Daniel Hinerfeld, NRDC, 310-434-2303, cell 310-710-3111; or Sam Atwood, South Coast Air Quality Management District, 909-396-3456, cell 909-720-9056
LOS ANGELES (May 9, 2005) -- In a major victory for Southland air quality, a federal judge ruled Friday that the South Coast Air Quality Management District may enforce its seven clean fleet rules.
U.S. District Judge Florence-Marie Cooper issued her 24-page opinion in Los Angeles in response to a motion filed in January by the Engine Manufacturers Association and Western States Petroleum Association seeking to invalidate AQMD's fleet rules in their entirety.
"This lifts a legal cloud cast by the U.S. Supreme Court over a large portion of our fleet rules," said Dr. William A. Burke, Governing Board Chairman of the South Coast Air Quality Management District. "We can now continue to implement major portions of our fleet rules, which are essential to our strategy for reducing both smog-forming and toxic emissions in the Southland."
"After years of improving air quality, progress is slowing, and we need these rules to bring the region clean air," said Gail Ruderman Feuer, director of the Southern California Air Project at NRDC (Natural Resources Defense Council). NRDC, along with the environmental organizations Coalition for Clean Air, Communities for a Better Environment, Planning and Conservation League and the Sierra Club were AQMD's co-defendants in the lawsuit.
In her ruling, Judge Cooper stated that in requiring state and local government fleet operators to purchase the cleanest available vehicles, AQMD was acting as a market participant, not a regulator. In the case of state and local government agencies, the fleet rules are not preempted by the federal Clean Air Act, Cooper ruled. "The Fleet Rules, as applied to state and local governments, fall within the market participant doctrine," Cooper said in the conclusion to her opinion. "They are not preempted. Plaintiff's challenge fails. Plaintiff's motion is denied."

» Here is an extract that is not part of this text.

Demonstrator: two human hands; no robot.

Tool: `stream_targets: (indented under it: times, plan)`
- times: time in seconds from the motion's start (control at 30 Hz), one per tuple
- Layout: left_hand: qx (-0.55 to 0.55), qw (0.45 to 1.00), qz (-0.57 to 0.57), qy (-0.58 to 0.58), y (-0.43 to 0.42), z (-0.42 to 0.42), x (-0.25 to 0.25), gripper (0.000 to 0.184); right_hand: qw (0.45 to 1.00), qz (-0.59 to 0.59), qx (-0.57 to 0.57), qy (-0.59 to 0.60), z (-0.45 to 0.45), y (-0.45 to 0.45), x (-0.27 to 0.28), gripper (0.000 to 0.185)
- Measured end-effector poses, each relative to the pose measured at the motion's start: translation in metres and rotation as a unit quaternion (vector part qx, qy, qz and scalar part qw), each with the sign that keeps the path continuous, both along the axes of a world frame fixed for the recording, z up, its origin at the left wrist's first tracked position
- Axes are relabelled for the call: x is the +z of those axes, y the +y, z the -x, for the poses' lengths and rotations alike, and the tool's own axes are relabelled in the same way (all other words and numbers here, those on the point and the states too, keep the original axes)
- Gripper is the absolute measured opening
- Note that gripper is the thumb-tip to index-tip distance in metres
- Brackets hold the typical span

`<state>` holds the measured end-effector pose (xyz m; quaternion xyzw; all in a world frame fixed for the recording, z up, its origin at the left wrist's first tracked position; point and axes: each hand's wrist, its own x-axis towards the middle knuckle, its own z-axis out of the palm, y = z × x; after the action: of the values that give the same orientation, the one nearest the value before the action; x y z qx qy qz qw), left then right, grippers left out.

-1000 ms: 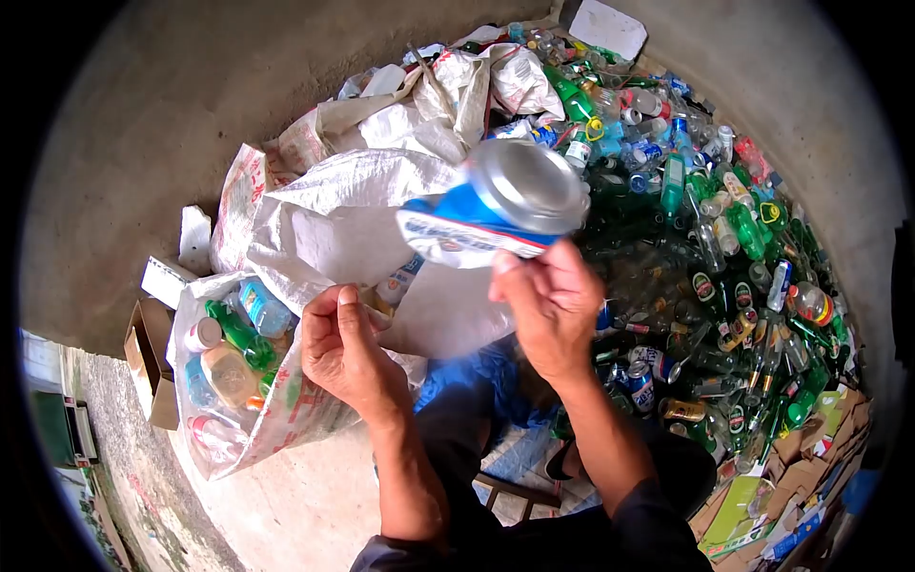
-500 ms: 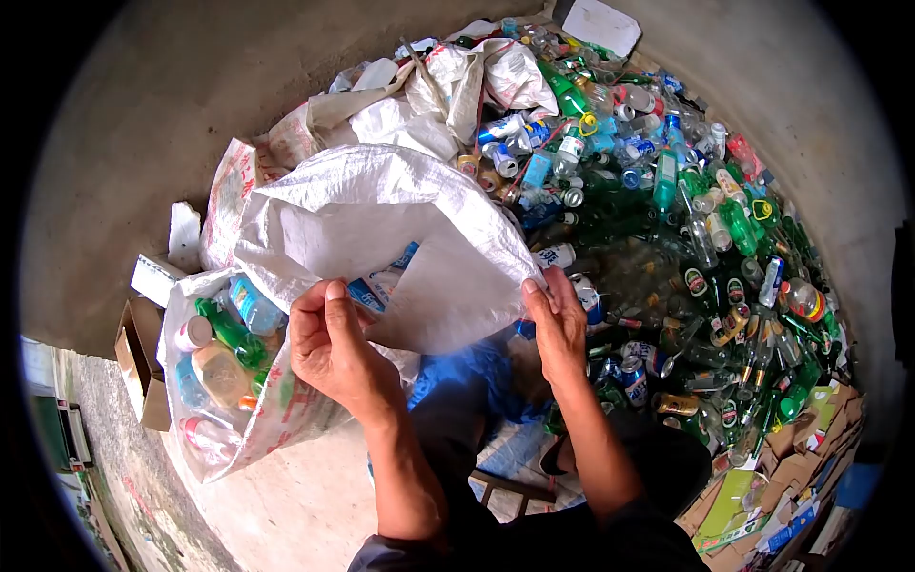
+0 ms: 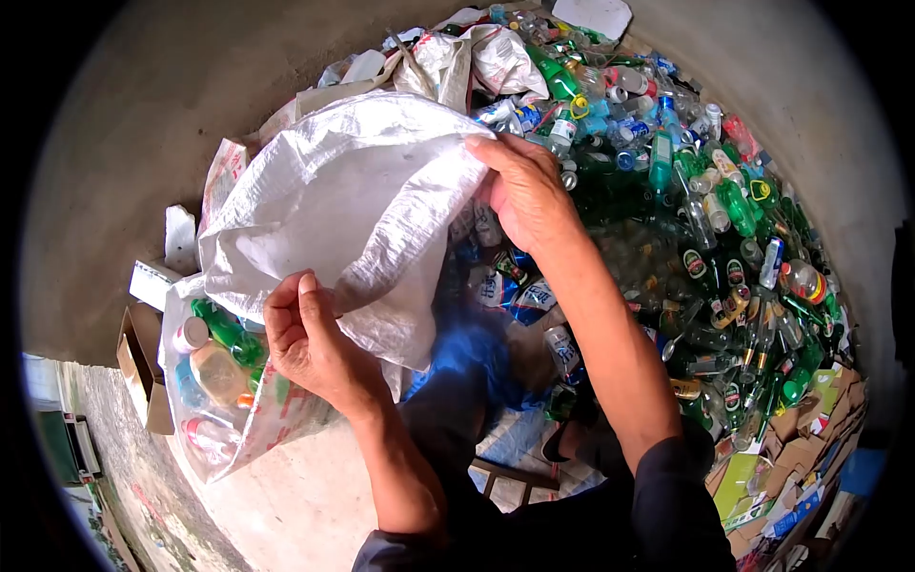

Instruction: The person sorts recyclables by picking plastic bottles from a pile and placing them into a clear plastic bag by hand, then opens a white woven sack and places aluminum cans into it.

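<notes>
A white woven sack (image 3: 324, 143) hangs between my two hands with its mouth spread wide. My left hand (image 3: 310, 334) pinches the near edge of the rim, fingers closed. Higher up and to the right, my right hand (image 3: 529, 186) grips the folded rim, thumb on top. Nothing shows inside the part of the sack that I can see; its bottom is hidden. Just left of my left hand stands a second bag (image 3: 205, 453), clear-looking, with several plastic bottles in it, among them a green bottle (image 3: 229, 334).
A large heap of cans and bottles (image 3: 696, 229) fills the right side against the wall. Flattened cardboard (image 3: 772, 477) lies at lower right. A cardboard box (image 3: 143, 367) stands at the left. More sacks (image 3: 505, 62) lie behind. Blue plastic (image 3: 467, 367) is by my legs.
My right hand has moved up and left, lifting the sack's rim. The sack has shifted left, its blue-and-white contents no longer show inside, and more cans beneath it are visible.
</notes>
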<state>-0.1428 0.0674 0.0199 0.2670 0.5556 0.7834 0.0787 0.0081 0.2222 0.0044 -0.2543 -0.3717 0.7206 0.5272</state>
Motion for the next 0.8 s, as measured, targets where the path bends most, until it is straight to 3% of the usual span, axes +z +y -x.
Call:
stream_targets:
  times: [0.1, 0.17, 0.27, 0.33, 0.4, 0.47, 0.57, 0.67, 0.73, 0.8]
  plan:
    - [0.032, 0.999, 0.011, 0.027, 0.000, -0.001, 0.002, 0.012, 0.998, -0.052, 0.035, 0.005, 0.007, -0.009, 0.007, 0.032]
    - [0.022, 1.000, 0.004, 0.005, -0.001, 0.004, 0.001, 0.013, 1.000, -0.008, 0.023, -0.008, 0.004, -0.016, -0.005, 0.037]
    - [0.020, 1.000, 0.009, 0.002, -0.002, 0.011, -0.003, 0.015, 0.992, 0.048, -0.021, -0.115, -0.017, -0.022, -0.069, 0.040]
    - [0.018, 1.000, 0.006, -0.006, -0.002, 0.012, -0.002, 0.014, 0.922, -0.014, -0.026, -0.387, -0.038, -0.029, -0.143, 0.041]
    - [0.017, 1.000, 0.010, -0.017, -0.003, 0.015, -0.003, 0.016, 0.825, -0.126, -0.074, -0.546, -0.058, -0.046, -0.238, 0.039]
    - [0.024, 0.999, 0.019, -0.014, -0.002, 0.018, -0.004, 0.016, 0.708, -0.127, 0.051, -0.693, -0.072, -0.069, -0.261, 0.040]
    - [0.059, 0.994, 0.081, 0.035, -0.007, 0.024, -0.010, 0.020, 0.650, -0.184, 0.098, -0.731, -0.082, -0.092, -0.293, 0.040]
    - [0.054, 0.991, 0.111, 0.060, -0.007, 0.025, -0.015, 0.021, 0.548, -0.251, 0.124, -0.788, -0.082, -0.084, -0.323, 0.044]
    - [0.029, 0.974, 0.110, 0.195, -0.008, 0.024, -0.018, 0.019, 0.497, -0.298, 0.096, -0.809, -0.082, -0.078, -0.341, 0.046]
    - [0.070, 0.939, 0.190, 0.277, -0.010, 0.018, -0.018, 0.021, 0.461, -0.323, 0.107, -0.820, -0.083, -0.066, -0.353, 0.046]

AQMD, the environmental groups and the State of California maintain that most applications of the rules to private fleets involve government contracts, such as for street sweeping, trash pickup and school buses, and therefore also survive preemption under the market participant doctrine. Judge Cooper did not rule on that issue specifically, but nevertheless rejected the engine manufacturer's challenge to the private as well as to the public fleets because the engine manufacturers had brought a "facial challenge" to the rules in their entirety.

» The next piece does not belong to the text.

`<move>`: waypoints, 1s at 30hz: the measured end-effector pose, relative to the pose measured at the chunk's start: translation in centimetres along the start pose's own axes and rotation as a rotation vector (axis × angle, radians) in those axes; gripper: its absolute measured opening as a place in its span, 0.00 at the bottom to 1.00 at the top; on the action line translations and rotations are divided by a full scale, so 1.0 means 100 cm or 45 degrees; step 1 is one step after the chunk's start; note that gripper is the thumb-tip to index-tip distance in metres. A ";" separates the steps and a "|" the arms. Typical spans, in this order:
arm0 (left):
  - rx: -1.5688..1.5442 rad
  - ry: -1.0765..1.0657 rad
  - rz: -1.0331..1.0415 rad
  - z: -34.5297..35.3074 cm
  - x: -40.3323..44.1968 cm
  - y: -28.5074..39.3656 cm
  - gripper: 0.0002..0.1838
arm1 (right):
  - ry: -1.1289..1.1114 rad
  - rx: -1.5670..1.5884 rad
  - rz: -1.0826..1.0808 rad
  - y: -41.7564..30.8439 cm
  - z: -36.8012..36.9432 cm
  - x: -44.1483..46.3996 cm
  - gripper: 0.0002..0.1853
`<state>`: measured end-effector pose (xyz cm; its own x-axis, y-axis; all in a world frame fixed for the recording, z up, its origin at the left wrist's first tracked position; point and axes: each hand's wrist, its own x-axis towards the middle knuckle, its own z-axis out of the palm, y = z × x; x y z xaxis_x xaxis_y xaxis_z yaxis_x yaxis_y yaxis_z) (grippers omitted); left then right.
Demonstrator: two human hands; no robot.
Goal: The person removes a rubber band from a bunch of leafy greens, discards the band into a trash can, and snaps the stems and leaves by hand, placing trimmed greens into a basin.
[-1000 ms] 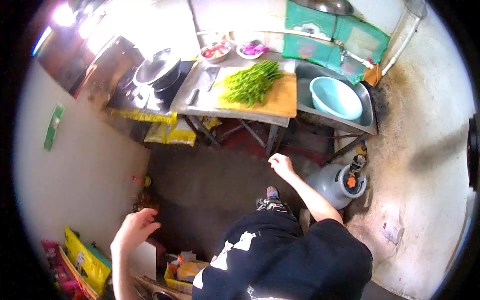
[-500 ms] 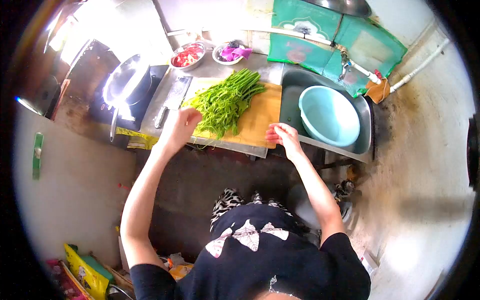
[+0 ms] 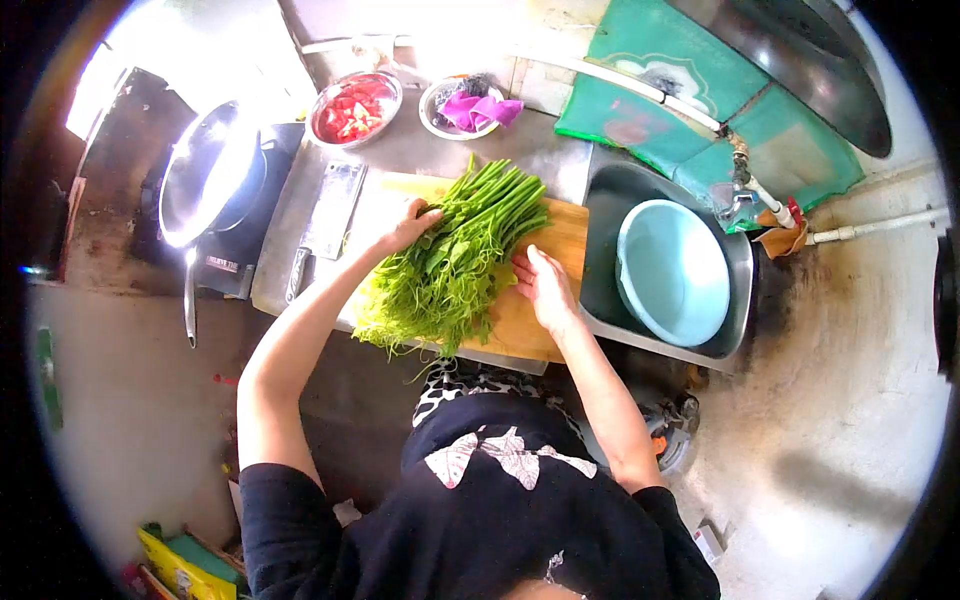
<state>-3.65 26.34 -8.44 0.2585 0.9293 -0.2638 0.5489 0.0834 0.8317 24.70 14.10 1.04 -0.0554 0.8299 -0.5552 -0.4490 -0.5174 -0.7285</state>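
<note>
A large bunch of leafy greens (image 3: 450, 265) with long green stems lies over the wooden cutting board (image 3: 565, 250), stems toward the back right and leaves hanging past the front edge. My left hand (image 3: 408, 226) is at the bunch's left side, its fingers bent around the stems and partly hidden. On the opposite side, my right hand (image 3: 546, 287) has its fingers stretched out, their tips touching the greens. A cleaver (image 3: 332, 212) with a dark handle rests on the counter left of the board.
A pan (image 3: 205, 180) sits on the cooker at left, handle pointing forward. Behind the board stand a metal bowl (image 3: 318, 118) of cut red food and a bowl (image 3: 436, 122) with purple and dark pieces. A light-blue basin (image 3: 672, 270) is in the sink (image 3: 603, 215), below a tap (image 3: 740, 200).
Both hands have moved in from the board's front to the sides of the greens and now touch them. The leaves reach farther over the front edge. The camera view has shifted.
</note>
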 end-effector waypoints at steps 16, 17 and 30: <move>-1.366 0.043 -0.626 0.044 -0.106 0.170 0.39 | -0.359 -0.413 0.189 -0.066 0.014 0.039 0.28; -1.485 0.050 -0.580 0.052 -0.108 0.174 0.39 | -0.404 -0.483 0.210 -0.081 0.014 0.041 0.27; -1.921 0.385 -0.435 0.142 -0.128 0.207 0.23 | -1.006 -1.758 0.257 -0.169 0.067 0.075 0.35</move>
<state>15.76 11.07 5.23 0.0298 0.8114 -0.5837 -0.7686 0.3920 0.5055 25.94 30.48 11.89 -0.6333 0.3960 -0.6649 0.7094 -0.0464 -0.7033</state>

In August 2000, following the AQMD's adoption of the first six fleet rules, the Engine Manufacturers Association filed suit in federal District Court, claiming the rules were preempted because they violated Section 209 of the federal Clean Air Act.
That section states that "No state or any political subdivision thereof shall adopt or attempt to enforce any standard relating to control of emissions from new motor vehicles or new motor vehicle engines subject to this part."

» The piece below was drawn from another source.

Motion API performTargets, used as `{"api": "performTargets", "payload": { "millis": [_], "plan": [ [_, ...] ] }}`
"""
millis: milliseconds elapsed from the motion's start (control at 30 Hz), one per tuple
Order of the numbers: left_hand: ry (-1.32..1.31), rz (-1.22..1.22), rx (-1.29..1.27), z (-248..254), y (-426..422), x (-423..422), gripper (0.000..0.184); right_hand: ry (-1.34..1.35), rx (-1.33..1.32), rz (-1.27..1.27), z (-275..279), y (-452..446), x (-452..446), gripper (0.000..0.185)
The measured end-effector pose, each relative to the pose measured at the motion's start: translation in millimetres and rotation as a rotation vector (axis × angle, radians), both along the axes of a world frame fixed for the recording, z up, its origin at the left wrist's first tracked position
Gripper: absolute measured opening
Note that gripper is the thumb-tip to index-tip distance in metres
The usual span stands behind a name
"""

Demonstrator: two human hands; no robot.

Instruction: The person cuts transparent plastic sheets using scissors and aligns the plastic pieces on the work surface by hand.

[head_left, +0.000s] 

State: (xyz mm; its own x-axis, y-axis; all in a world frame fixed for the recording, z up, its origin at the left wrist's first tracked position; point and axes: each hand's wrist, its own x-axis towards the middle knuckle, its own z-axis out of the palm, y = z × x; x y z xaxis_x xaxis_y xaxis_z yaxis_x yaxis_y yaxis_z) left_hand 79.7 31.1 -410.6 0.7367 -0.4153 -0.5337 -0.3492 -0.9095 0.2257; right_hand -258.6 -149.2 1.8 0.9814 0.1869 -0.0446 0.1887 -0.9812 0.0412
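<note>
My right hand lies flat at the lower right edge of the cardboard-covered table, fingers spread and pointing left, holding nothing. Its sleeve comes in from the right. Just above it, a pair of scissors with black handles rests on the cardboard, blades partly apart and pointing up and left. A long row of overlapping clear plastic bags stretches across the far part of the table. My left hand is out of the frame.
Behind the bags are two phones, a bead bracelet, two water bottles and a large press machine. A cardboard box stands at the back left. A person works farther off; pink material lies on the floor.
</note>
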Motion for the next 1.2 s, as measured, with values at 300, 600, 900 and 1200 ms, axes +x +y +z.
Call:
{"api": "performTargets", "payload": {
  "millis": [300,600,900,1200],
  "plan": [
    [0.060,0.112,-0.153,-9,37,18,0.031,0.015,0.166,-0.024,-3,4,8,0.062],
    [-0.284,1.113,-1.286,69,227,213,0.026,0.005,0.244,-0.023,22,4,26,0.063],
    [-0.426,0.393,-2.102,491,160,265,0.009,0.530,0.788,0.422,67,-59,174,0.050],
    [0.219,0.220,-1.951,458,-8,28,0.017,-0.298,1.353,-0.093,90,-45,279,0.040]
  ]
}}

AQMD argued that its fleet rules did not set emission standards for new vehicles or engines, but rather placed purchase requirements on fleet operators requiring them to buy the cleanest vehicles commercially available.
Judge Cooper agreed, and ruled against the Engine Manufacturers Association in August 2001. The association appealed to the Supreme Court of the United States, which agreed to hear the case in June 2003. The Bush Administration argued in favor of the engine manufacturers and oil companies and against AQMD in oral arguments before the court in January 2004.
In April 2004, the Supreme Court reversed the lower court's decision and ruled that purchase requirements do not escape preemption under Section 209 of the Clean Air Act. The Court went on to note, however, that its holding did not resolve the validity of the fleet rules, and it remanded the case to Judge Cooper's court to consider several issues, including "whether some of the fleet rules can be characterized as internal state purchase decisions (and, if so, whether a different standard for pre-emption applies.)"
Attorneys for AQMD and the environmental groups, supported by a friend-of-the-court brief from the State of California, argued that most applications of the fleet rules fall under a so-called market participant exemption and therefore are not preempted by the federal Clean Air Act.
Judge Cooper agreed and said that the fleet rules, at least as applied to state and local governments, are procurement requirements, not emission regulations.
AQMD's Governing Board adopted its fleet rules in 2000 and 2001 following a landmark AQMD study showing that about 70 percent of the total cancer risk from air pollution was due to diesel exhaust. The seven fleet rules target primarily diesel-powered vehicles, including transit buses, school buses, trash trucks, airport shuttles and taxis, street sweepers and heavy-duty utility trucks. The rules generally require fleet operators to buy clean-fueled models when they replace vehicles or add to their fleets of 15 or more vehicles. As a result of the rules, more than 5,500 clean-burning heavy-duty vehicles, powered by natural gas and other clean fuels, have been added to the region's fleets.
AQMD is the air pollution control agency for Orange County and major portions of Los Angeles, San Bernardino and Riverside counties.